Hamid Hussain, an occasional SWJ contributor, has a short piece 'Present Through the Prism of the Past' linking the US General John W. Nicholson Jnr, who is now the US commander in Afghanistan and his Imperial era relative Brigadier General Nicholson:
Quote:
...though separated by a span of 170 years, both share some interesting characteristics and association with Afghanistan and Pushtuns. Both are men of two different eras.
Hamid adds: Facts are sometimes stranger than fiction. Enjoy.

Quote:
General John W. Nicholson Jr. took command of U.S. troops in Afghanistan on 02 March 2016. His father General John Nicholson also served as general officer of United States army. John’s career in U.S. army followed the usual path of other fellow general officers. However, he has some qualities which put him above his peers. On September 11, 2001 his office at Pentagon was destroyed when Flight 77 crashed into Pentagon. John was not in his office that day as he was moving to a new house. Later, a significant portion of his military career was linked with Afghanistan. His first tour of the country was command of 3rd Brigade Combat Team in eastern Afghanistan. His second tour was Deputy Commander of Regional Command South and third tour as Deputy Chief of Staff of commander of US forces in Afghanistan. In between, he also served as Director of Afghanistan-Pakistan Coordination Cell at Pentagon.
Quote:

In 2007, then Colonel John Nicholson was commanding 3rd Brigade Combat Team of 10th Mountain Division and deployed in eastern Afghanistan. 3rd Brigade Combat Team was headquartered in Jalalabad and responsible for four provinces; Nangarhar, Nuristan, Kunar and Laghman. On March 2007, a Marine Special Operations platoon was hit by a suicide bomber near the village of Spinpul on the main highway near Jalalabad. Only one soldier had a minor wound but soldiers opened indiscriminate fire while driving down the road killing several civilians. John was commanding Task Force Spartan and the incident happened in his area of operations. He offered apology to local elders and in a statement to the local media, John apologized stating that "We are filled with grief and sadness at the death of any Afghan, but the death and wounding of innocent Afghans at the hand of Americans is a stain on our honor and on the memory of the many Americans who have died defending Afghanistan and the Afghan people." Marine Corps Commandant General James Conway, many other officers and Congressman Walter Jones criticized John for offering apology. In March 2016, when he landed in Afghanistan as commander of US forces, his first visit was to Kunduz where he apologized to local Afghans for the tragic mistake of last October when a hospital was hit by an air strike killing innocent civilians. These acts show the moral courage of the officer to stand up and admit mistakes publicly.

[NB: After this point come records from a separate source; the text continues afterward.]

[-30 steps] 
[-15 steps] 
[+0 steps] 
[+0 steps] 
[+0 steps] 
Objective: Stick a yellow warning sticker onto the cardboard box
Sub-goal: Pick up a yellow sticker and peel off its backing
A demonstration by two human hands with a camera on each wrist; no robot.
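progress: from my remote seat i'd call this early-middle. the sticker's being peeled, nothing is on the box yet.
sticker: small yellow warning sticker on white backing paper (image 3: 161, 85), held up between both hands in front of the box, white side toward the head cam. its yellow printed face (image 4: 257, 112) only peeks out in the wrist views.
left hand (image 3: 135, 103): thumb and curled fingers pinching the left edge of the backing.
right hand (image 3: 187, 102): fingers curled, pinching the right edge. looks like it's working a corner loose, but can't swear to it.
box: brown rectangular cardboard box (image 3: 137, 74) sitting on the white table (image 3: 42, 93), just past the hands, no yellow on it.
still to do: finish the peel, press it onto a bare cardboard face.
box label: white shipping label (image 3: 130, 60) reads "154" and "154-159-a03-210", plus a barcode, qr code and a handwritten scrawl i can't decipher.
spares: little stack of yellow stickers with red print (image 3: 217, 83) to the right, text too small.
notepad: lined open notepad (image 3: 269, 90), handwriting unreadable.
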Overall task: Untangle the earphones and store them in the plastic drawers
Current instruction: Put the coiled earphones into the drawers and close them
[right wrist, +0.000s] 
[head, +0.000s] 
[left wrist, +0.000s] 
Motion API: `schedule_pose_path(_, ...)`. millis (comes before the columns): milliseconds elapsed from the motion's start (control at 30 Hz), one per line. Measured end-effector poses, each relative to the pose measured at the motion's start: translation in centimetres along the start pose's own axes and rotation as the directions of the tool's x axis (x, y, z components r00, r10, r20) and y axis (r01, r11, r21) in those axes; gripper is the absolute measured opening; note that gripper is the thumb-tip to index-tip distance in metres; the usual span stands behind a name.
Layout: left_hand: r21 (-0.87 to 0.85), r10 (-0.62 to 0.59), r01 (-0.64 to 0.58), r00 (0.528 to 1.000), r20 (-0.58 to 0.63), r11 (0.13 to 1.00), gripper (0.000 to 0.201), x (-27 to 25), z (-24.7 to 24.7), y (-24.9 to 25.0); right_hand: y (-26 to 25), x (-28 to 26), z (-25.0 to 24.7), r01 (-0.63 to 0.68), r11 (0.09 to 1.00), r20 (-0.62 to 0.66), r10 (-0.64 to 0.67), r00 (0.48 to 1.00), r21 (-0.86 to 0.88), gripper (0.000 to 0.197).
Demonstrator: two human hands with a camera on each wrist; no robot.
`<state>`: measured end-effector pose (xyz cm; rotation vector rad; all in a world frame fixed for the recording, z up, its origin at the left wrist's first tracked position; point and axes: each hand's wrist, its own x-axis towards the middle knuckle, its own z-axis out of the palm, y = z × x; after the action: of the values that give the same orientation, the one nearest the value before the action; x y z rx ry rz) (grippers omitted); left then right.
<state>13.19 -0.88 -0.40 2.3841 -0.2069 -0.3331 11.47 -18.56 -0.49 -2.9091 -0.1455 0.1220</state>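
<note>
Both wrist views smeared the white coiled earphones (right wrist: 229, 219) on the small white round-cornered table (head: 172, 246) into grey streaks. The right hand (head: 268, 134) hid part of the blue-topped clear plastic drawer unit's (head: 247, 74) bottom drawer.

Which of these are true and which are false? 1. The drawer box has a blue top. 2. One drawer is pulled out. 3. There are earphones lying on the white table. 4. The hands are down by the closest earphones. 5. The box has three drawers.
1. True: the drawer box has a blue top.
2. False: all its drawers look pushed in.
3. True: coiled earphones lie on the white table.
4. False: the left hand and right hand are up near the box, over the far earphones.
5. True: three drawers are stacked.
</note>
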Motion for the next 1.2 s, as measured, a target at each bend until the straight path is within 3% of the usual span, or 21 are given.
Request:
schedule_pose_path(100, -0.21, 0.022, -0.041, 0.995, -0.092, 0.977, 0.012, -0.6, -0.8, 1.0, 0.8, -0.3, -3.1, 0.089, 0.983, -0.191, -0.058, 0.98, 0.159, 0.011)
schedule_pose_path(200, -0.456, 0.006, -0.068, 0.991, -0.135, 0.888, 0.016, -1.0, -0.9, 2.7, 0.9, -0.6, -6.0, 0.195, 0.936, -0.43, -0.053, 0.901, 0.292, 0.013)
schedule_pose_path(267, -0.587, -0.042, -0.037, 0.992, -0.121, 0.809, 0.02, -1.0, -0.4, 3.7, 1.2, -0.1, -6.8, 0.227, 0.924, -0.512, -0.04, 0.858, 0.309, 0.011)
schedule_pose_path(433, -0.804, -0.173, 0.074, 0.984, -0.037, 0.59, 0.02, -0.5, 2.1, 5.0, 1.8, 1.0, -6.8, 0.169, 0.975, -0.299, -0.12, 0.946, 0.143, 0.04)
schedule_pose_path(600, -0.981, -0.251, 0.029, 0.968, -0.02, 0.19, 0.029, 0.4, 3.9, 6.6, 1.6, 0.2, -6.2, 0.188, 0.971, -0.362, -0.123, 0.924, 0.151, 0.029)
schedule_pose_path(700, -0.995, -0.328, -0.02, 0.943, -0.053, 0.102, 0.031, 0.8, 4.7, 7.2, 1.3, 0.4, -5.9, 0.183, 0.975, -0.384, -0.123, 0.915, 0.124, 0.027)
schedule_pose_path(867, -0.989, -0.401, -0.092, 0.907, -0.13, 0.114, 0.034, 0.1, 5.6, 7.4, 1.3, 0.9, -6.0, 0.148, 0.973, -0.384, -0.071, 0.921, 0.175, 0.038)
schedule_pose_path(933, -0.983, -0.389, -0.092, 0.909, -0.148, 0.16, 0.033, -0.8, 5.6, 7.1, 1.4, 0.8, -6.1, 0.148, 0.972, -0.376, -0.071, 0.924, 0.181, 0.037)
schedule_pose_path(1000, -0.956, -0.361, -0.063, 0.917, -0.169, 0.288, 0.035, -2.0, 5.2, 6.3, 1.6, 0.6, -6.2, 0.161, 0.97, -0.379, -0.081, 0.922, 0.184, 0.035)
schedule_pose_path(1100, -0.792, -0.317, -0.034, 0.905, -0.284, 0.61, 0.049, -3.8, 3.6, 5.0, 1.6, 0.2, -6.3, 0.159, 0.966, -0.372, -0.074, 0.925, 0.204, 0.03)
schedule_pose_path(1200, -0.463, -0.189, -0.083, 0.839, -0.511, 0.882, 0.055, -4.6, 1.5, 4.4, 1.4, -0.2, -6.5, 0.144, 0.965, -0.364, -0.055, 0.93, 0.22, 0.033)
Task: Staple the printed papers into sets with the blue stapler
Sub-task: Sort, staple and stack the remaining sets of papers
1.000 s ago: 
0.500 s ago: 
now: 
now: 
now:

According to Carlotta Gall, General John W. Nicholson Jr. is a distant relative of a legendary figure of the Raj Brigadier General John Nicholson. Though separated by a span of 170 years, both share some interesting characteristics and association with Afghanistan and Pushtuns. Both are men of two different eras.

John Nicholson; a sixteen year old Irishman set sail for India in 1839 to join 41st Bengal Native Infantry (BNI) in Benares. In December of that year he was transferred to the 27th Bengal Native Infantry and he joined his regiment in March 1840 then stationed at the border town of Ferozpur. In early 1841, 27th BNI was ordered to Afghanistan to relieve 16th BNI. Nicholson arrived in Jalalabad with his regiment; a town where his distant relative with same name would base his headquarters one hundred and seventy years later. He then moved on to Ghazni to relieve 16th BNI. In March 1841, Nicholson drew his sword in the most disadvantageous circumstances against Afghans in Ghazni. After the fall of Ghazni, he was captured by Afghans.

He marched back with his regiment from Afghanistan to Meerut. He was a commissariat officer during Anglo-Sikh wars and he was present at Mudki, Ferozshah and Sobraon. After annexation of Punjab in 1849, many young officers serving under Henry Lawrence were dispatched to administer newly acquired territories of East India Company.

Four Nicholson brothers served and died in India. Alexander Nicholson was killed during retreat from Kabul and buried by his brother John. William Maxwell Nicholson joined Bombay Native Infantry regiment and died at Sukkhar at the age of twenty in June 1849. Charles Nicholson was commissioned in 31st Bengal Native Infantry. He was with his brother John during siege of Delhi in 1857 and both brothers were lying next to each other in a hospital tent. John with a mortal wound and Charles with right arm amputated. Charles died in 1862 when he was going to take command of a Gurkha battalion.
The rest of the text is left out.